# What is needed
Please give back each line below unchanged; none of the pictures should appear.

********************

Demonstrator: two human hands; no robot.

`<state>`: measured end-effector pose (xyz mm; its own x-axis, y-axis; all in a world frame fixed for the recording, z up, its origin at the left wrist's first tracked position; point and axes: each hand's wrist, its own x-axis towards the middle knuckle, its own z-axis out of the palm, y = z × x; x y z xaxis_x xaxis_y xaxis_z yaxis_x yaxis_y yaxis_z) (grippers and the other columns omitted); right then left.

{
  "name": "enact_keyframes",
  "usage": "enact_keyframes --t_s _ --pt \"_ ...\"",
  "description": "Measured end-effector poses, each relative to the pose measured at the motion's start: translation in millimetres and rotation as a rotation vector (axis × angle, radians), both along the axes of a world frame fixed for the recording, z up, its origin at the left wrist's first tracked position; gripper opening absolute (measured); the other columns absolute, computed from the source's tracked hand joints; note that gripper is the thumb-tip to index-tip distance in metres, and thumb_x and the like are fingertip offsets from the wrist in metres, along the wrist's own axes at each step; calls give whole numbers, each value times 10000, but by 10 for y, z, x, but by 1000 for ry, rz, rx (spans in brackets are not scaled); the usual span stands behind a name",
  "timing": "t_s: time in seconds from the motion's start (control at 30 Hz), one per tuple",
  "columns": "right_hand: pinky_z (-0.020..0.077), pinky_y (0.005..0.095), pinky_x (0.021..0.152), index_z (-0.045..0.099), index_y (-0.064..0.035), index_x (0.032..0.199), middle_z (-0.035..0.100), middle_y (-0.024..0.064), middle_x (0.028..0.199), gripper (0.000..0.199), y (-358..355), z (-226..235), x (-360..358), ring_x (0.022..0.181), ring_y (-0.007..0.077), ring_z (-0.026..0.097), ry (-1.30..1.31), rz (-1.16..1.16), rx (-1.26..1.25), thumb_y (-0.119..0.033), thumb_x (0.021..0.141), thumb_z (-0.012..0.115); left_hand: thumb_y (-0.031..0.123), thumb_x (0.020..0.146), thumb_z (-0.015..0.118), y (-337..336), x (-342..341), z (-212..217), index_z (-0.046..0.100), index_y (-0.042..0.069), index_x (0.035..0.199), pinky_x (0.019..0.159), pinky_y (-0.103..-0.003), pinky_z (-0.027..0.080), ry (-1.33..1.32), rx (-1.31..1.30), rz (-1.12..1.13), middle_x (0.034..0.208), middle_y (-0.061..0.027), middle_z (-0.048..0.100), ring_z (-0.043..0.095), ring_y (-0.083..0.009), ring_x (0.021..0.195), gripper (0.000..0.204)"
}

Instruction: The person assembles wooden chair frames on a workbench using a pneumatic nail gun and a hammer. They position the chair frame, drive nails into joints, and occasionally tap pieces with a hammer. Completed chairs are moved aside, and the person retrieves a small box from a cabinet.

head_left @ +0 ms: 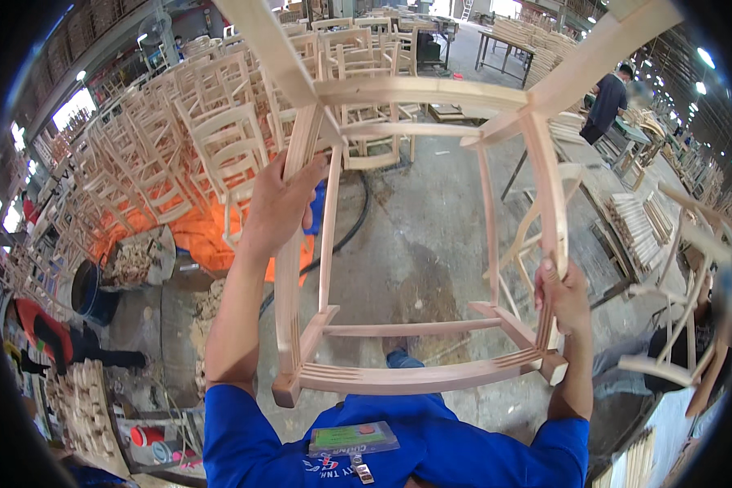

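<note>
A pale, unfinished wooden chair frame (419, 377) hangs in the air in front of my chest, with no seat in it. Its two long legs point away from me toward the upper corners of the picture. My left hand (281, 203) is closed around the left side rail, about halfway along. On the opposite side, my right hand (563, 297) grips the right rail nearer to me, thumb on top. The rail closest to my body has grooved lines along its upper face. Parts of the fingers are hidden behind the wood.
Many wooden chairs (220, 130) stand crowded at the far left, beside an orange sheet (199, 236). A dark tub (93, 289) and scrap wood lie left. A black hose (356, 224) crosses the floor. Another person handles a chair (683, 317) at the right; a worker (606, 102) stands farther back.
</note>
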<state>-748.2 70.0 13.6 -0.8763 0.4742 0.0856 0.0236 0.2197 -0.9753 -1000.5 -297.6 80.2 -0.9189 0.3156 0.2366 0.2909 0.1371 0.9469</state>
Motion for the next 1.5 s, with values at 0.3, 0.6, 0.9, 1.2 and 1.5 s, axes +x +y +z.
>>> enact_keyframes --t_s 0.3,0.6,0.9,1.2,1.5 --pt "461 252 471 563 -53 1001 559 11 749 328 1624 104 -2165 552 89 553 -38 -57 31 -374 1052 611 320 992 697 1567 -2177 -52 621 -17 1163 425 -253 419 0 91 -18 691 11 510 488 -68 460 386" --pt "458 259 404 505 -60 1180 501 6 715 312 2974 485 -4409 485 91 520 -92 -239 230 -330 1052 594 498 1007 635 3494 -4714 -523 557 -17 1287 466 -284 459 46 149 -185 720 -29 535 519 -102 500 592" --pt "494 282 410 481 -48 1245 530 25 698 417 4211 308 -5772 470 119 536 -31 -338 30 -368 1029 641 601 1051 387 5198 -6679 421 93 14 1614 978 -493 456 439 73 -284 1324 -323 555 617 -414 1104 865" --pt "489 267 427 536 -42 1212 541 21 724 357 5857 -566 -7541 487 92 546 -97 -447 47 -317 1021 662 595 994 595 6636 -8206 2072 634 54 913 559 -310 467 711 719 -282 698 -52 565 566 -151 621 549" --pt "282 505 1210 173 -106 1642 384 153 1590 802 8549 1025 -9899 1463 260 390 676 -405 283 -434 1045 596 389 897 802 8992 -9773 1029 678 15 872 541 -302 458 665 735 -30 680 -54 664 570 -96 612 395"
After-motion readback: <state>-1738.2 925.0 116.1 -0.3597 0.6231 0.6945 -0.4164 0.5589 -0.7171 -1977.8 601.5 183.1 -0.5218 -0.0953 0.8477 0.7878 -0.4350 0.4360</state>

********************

# Task answer
Demonstrator: two human hands; no robot.

`<state>`: measured end-effector pose (xyz mm; its own x-axis, y-axis; all in a world frame fixed for the recording, z up, its origin at the left wrist's first tracked position; point and axes: each hand's wrist, its own x-axis towards the middle knuckle, its own z-axis out of the palm, y = z × x; x y z xaxis_x xaxis_y xaxis_z yaxis_x yaxis_y yaxis_z) (grippers and the other columns omitted); right then left.

{
  "name": "enact_keyframes",
  "usage": "enact_keyframes --t_s _ --pt \"_ ...\"",
  "description": "Measured end-effector poses, each relative to the pose measured at the motion's start: translation in millimetres and rotation as a rotation vector (axis × angle, radians), both along the axes of a world frame fixed for the recording, z up, its origin at the left wrist's first tracked position; gripper opening absolute (measured); the other columns absolute, computed from the source's tracked hand joints; note that gripper is the thumb-tip to index-tip distance in metres, and thumb_x and the like are fingertip offsets from the wrist in metres, along the wrist's own axes at each step; calls give whole numbers, each value times 10000, but by 10 for y, z, x, but by 1000 for ry, rz, rx (spans in brackets are not scaled); the usual span stands behind a name",
  "timing": "t_s: time in seconds from the motion's start (control at 30 Hz), one per tuple",
  "columns": "right_hand: pinky_z (-0.020..0.077), pinky_y (0.005..0.095), pinky_x (0.021..0.152), index_z (-0.045..0.099), index_y (-0.064..0.035), index_x (0.032..0.199), middle_z (-0.035..0.100), middle_y (-0.024..0.064), middle_x (0.028..0.199), gripper (0.000..0.199), y (-358..355), z (-226..235), x (-360..358), ring_x (0.022..0.181), ring_y (-0.007..0.077), ring_z (-0.026..0.097), ry (-1.30..1.31), rz (-1.16..1.16), rx (-1.26..1.25), thumb_y (-0.119..0.033), thumb_x (0.021..0.141), thumb_z (-0.012..0.115); left_hand: thumb_y (-0.031..0.123), thumb_x (0.020..0.146), thumb_z (-0.015..0.118), y (-337..336), x (-342..341), z (-212..217), index_z (-0.046..0.100), index_y (-0.042..0.069), index_x (0.035..0.199), pinky_x (0.019..0.159), pinky_y (-0.103..-0.003), pinky_z (-0.027..0.080), ry (-1.33..1.32), rx (-1.31..1.30), rz (-1.12..1.13), middle_x (0.034..0.208), middle_y (-0.061..0.027), middle_z (-0.048..0.100), ring_z (-0.043..0.095), ring_y (-0.083..0.009), ring_x (0.021..0.195), gripper (0.000..0.204)"
}

Instruction: The person assembles wooden chair frames on a workbench using a pneumatic nail gun and a hammer. They position the chair frame, drive nails into joints, and occasionally tap pieces with a hammer. Completed chairs are moved aside, and the person retrieves a small box from a cabinet.

head_left @ +0 ms: 

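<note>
A pale, unfinished wooden chair frame (419, 377) hangs in the air in front of my chest, with no seat in it. Its two long legs point away from me toward the upper corners of the picture. My left hand (281, 203) is closed around the left side rail, about halfway along. On the opposite side, my right hand (563, 297) grips the right rail nearer to me, thumb on top. The rail closest to my body has grooved lines along its upper face. Parts of the fingers are hidden behind the wood.
Many wooden chairs (220, 130) stand crowded at the far left, beside an orange sheet (199, 236). A dark tub (93, 289) and scrap wood lie left. A black hose (356, 224) crosses the floor. Another person handles a chair (683, 317) at the right; a worker (606, 102) stands farther back.
</note>
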<state>-748.2 70.0 13.6 -0.8763 0.4742 0.0856 0.0236 0.2197 -0.9753 -1000.5 -297.6 80.2 -0.9189 0.3156 0.2366 0.2909 0.1371 0.9469</state>
Motion for the next 1.5 s, with values at 0.3, 0.6, 0.9, 1.2 and 1.5 s, axes +x +y +z.
>>> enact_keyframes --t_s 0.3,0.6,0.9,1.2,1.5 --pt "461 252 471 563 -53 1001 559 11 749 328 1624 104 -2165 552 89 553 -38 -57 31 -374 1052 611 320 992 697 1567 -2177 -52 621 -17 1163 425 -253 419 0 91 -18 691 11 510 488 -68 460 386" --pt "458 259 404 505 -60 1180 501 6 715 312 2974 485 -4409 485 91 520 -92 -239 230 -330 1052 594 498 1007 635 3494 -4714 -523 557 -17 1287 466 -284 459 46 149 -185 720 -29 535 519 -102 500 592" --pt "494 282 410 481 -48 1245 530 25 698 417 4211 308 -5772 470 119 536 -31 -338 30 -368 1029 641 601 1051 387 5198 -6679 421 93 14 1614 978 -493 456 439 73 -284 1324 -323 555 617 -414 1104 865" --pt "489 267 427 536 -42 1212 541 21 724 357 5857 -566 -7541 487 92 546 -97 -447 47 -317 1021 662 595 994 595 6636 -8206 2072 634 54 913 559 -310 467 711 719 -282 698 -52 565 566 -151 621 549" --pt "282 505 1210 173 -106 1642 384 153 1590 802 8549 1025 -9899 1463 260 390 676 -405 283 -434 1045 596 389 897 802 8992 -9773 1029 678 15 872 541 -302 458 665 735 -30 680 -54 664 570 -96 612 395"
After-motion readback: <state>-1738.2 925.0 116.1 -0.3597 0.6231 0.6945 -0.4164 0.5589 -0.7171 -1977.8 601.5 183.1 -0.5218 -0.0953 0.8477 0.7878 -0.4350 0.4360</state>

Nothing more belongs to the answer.